WORK INSTRUCTION. Your answer must consist of exactly the lines below, starting with the line with "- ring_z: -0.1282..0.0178" and going on through the line with "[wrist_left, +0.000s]", and nothing else.

___ DATA EXCERPT ___

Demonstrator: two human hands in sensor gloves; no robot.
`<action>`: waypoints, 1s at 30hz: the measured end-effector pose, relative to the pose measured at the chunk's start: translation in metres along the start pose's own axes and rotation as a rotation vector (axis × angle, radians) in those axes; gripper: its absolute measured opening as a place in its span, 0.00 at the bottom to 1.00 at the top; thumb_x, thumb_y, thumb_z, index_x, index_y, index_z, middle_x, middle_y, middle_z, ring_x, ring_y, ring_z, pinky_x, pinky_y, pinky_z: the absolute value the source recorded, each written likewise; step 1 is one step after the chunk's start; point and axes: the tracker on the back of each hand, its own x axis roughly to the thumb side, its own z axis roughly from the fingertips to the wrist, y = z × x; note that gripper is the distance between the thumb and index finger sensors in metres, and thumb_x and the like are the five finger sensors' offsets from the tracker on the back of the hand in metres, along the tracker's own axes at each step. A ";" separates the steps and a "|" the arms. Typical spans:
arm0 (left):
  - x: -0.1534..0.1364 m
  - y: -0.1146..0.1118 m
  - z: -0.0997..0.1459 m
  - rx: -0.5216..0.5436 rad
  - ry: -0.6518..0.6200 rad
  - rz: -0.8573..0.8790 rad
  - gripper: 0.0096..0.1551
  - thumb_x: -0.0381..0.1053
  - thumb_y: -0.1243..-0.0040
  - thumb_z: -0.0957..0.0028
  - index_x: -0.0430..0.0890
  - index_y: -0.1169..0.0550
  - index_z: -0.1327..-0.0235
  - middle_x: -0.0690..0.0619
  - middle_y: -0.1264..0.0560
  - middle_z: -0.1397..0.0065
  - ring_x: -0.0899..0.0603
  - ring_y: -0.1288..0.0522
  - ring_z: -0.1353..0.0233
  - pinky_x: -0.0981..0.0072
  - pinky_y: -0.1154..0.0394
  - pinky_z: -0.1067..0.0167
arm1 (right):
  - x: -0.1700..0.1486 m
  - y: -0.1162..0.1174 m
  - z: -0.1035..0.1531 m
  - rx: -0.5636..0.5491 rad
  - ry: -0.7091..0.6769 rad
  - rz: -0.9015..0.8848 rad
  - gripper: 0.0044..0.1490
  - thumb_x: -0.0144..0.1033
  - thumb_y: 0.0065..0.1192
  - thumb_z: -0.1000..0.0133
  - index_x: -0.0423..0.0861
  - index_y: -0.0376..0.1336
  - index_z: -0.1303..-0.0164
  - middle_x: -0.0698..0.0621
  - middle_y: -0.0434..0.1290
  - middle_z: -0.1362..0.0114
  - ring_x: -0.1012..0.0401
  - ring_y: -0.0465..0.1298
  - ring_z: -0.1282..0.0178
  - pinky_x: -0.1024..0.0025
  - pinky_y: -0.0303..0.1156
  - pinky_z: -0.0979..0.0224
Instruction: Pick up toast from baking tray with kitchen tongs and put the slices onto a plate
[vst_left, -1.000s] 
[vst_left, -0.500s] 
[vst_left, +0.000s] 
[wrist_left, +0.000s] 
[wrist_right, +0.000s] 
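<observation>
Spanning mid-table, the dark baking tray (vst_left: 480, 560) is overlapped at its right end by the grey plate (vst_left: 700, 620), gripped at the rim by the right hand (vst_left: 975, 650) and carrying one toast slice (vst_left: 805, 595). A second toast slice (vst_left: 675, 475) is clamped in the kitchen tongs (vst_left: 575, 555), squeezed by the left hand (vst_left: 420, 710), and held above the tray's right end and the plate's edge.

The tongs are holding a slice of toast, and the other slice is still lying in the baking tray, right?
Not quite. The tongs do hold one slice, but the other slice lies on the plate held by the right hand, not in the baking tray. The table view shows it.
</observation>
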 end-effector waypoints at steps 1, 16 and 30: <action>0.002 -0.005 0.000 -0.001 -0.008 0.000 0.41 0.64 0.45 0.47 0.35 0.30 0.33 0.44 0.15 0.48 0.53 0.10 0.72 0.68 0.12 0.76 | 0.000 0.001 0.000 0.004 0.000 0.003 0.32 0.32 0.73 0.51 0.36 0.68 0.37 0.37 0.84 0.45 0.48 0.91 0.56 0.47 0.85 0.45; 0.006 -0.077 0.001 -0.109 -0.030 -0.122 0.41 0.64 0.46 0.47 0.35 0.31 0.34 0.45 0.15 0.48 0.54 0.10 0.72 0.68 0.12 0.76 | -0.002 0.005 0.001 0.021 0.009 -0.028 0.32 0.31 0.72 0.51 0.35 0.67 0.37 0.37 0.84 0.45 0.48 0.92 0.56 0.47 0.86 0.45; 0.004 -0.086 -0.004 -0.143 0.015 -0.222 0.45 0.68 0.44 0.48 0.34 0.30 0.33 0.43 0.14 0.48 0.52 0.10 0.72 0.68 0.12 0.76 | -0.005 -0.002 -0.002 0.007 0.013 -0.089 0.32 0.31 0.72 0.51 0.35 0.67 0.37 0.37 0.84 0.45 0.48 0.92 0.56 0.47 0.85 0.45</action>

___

EXERCISE RESPONSE.
  - ring_z: -0.1282..0.0178
  - pinky_x: -0.1024..0.0025
  - pinky_y: -0.0303..0.1156
  - pinky_z: -0.0979..0.0224
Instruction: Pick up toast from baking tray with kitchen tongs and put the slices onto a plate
[vst_left, -1.000s] 
[vst_left, -0.500s] 
[vst_left, +0.000s] 
[wrist_left, +0.000s] 

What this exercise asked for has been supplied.